MONITOR_CLUSTERS.md 6.4 KB

Monitor Kubernetes and Slurm

Omnia provides playbooks to configure additional software components for Kubernetes such as JupyterHub and Kubeflow. For workload management (submitting, conrolling, and managing jobs) of HPC, AI, and Data Analytics clusters, you can access Kubernetes and Slurm dashboards and other supported applications.

Before accessing the dashboards

To access any of the dashboards, ensure that a compatible web browser is installed. If you are connecting remotely to your Linux server by using MobaXterm version later than 8 or other X11 Clients though ssh, follow the below mentioned steps to launch the Firefox Browser:

  • On the management station:

    1. Connect using ssh. Run ssh <user>@<IP-address>, where IP-address is the private IP of the management station.
    2. dnf install mesa-libGL-devel -y
    3. dnf install firefox -y
    4. dnf install xorg-x11-xauth
    5. export DISPLAY=:10.0
    6. logout and login back
    7. To launch Firefox from terminal, run firefox&.

  • On the manager node:

    1. Connect using ssh. Run ssh <user>@<IP-address>, where IP-address is the private IP of the manager node.
    2. yum install firefox -y
    3. yum install xorg-x11-xauth
    4. export DISPLAY=:10.0
    5. logout and login back
    6. To launch Firefox from terminal, run firefox&

NOTE: When the PuTTY or MobaXterm session ends, you must run export DISPLAY=:10.0 command each time, else Firefox cannot be launched again.

Access FreeIPA Dashboard

The FreeIPA Dashboard can be accessed from the management station, manager, and login nodes. To access the dashboard:

  1. Install the Firefox Browser.
  2. Open the Firefox Browser and enter the url: https://<hostname>. For example, enter https://manager.example.com.
  3. Enter the username and password. If the admin or user has obtained a Kerberos ticket, then the credentials need not be provided.

Note: To obtain a Kerberos ticket, perform the following actions:

  1. Enter kinit <username>
  2. When prompted, enter the password.

An administrator can create users on the login node using FreeIPA. The users will be prompted to change the passwords upon first login.
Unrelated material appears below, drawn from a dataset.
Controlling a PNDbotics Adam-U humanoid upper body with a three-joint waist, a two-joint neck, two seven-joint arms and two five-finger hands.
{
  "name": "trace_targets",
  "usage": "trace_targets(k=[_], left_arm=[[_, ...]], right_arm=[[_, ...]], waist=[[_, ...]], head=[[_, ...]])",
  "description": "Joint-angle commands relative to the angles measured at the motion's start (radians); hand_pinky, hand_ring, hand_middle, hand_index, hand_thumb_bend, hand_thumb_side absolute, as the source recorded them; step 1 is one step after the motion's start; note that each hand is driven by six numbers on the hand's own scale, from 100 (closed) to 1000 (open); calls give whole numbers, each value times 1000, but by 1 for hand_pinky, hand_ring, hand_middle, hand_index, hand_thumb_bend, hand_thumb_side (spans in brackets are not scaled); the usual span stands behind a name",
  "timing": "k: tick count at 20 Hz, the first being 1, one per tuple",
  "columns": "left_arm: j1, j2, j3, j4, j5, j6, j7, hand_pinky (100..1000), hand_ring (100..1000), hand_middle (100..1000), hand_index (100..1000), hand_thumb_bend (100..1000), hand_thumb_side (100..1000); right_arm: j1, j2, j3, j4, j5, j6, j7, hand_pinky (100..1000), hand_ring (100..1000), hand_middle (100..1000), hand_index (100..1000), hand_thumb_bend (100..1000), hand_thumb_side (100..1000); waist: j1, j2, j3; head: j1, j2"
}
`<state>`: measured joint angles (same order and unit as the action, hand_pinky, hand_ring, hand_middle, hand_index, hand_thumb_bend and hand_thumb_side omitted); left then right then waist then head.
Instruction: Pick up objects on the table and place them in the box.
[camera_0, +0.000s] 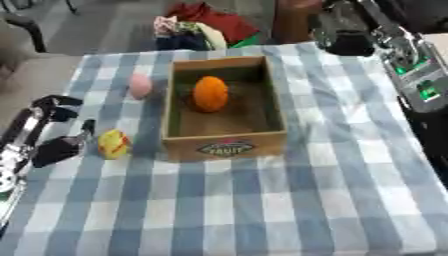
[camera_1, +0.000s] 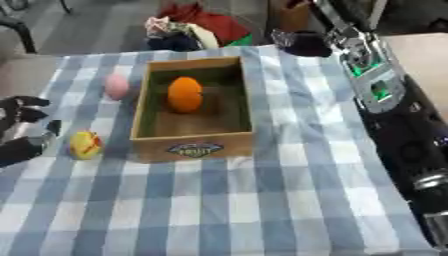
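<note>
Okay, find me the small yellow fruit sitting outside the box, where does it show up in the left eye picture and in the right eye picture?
Left eye view: the yellow fruit lies at lower left on the checked cloth, left of the box's front corner, beside the left hand.
Right eye view: the same fruit sits nearer the picture's left edge, again left of the front corner.
Shared landmark: the wooden box holding the orange fruit.

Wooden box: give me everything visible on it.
The wooden box is an open-topped rectangular crate of light brown wood, upright on the blue-and-white checked tablecloth. Its near wall carries an oval label. The inside looks dark, and one orange fruit sits toward the far end. Neither hand touches it.
</note>
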<state>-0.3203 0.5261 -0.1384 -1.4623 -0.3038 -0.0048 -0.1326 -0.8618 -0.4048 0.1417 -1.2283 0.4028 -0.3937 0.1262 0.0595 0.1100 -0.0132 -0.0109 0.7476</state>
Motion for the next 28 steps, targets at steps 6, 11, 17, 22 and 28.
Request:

Access Kuberentes Dashboard

  1. To verify if the Kubernetes-dashboard service is in the Running state, run kubectl get pods --namespace kubernetes-dashboard.
  2. To start the Kubernetes dashboard, run kubectl proxy.
  3. To retrieve the encrypted token, run kubectl get secret -n kubernetes-dashboard $(kubectl get serviceaccount admin-user -n kubernetes-dashboard -o jsonpath="{.secrets[0].name}") -o jsonpath="{.data.token}" | base64 --decode.
  4. Copy the encrypted token value.
  5. On a web browser on the management station (for control_plane.yml) or manager node (for omnia.yml) enter http://localhost:8001/api/v1/namespaces/kubernetes-dashboard/services/https:kubernetes-dashboard:/proxy/.
  6. Select the authentication method as Token.
  7. On the Kuberenetes Dashboard, paste the copied encrypted token and click Sign in to access the Kubernetes Dashboard.

Access Kubeflow Dashboard

  1. Before accessing the Kubeflow Dashboard, run kubectl -n kubeflow get applications -o yaml profiles. Wait till profiles-deployment enters the Ready state.
  2. To retrieve the External IP or CLUSTER IP, run kubectl get services istio-ingressgateway --namespace istio-system.
  3. On a web browser installed on the manager node, enter the External IP or Cluster IP to open the Kubeflow Central Dashboard.

For more information about the Kubeflow Central Dashboard, see https://www.kubeflow.org/docs/components/central-dash/overview/.

Access JupyterHub Dashboard

  1. To verify if the JupyterHub services are running, run kubectl get pods --namespace jupyterhub.
  2. Ensure that the pod names starting with hub and proxy are in the Running state.
  3. To retrieve the External IP or CLUSTER IP, run kubectl get services proxy-public --namespace jupyterhub.
  4. On a web browser installed on the manager node, enter the External IP or Cluster IP to open the JupyterHub Dashboard.
  5. JupyterHub is running with a default dummy authenticator. Enter any username and password combination to access the dashboard.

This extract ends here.